» WORK INSTRUCTION
Across the listing below, count the lines containing "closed". Give nothing but the number.
::: DATA PROVIDED :::
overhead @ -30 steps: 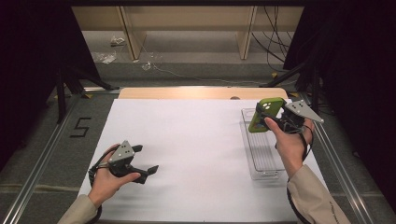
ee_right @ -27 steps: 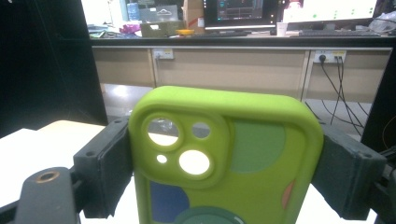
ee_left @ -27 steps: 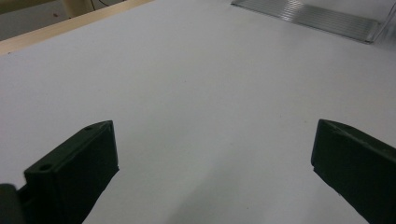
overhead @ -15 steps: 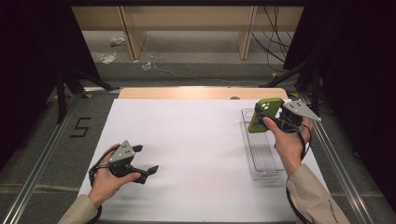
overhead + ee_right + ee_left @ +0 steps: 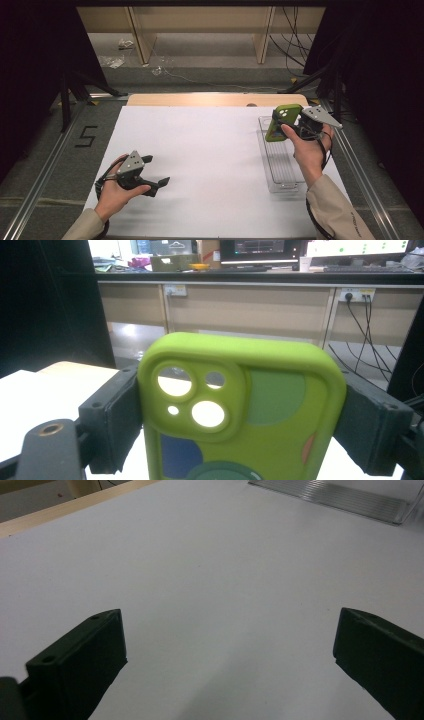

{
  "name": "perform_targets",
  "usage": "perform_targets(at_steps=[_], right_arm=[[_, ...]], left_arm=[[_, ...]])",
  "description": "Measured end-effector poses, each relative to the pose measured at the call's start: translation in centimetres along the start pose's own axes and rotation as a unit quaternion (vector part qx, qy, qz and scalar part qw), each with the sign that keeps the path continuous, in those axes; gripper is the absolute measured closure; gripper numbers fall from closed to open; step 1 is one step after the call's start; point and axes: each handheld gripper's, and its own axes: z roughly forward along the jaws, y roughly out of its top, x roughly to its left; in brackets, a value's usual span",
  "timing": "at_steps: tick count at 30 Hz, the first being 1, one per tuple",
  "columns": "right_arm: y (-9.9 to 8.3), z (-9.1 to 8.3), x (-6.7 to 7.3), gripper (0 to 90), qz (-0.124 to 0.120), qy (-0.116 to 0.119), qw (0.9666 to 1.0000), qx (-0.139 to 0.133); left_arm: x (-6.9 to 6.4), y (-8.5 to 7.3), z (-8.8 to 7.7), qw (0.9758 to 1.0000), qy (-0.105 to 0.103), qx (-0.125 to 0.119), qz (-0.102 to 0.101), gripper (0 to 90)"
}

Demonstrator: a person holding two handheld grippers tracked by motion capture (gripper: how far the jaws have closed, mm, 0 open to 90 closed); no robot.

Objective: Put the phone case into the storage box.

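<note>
Surface: a white sheet (image 5: 210, 160) covers the table, with a strip of bare wood (image 5: 210, 99) showing at its far edge.
Floor beside the table: grey, with a black "5" (image 5: 86, 136) marked at the left and metal rails along both sides.
Room: dark curtains left and right; pale cabinet legs, loose cables and scraps of clear wrapping on the floor beyond the table. In the right gripper view a long counter with wall sockets and monitors stands farther back.
Tray: a clear plastic tray (image 5: 282, 170) lies lengthwise at the right side of the sheet, near the right forearm.
Phone case: a green phone case (image 5: 240, 405) with camera cut-outs — held up off the sheet, above the far end of the tray.
Right gripper: the right gripper (image 5: 295, 126) has its jaws clamped on the two long sides of the phone case, one pad against each edge.
Left gripper: the left gripper (image 5: 230, 650) sits low over the near left of the sheet — jaws spread wide, only bare white sheet between them.
</note>
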Motion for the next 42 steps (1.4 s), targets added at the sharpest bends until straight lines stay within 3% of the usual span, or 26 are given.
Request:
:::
» SOLUTION
2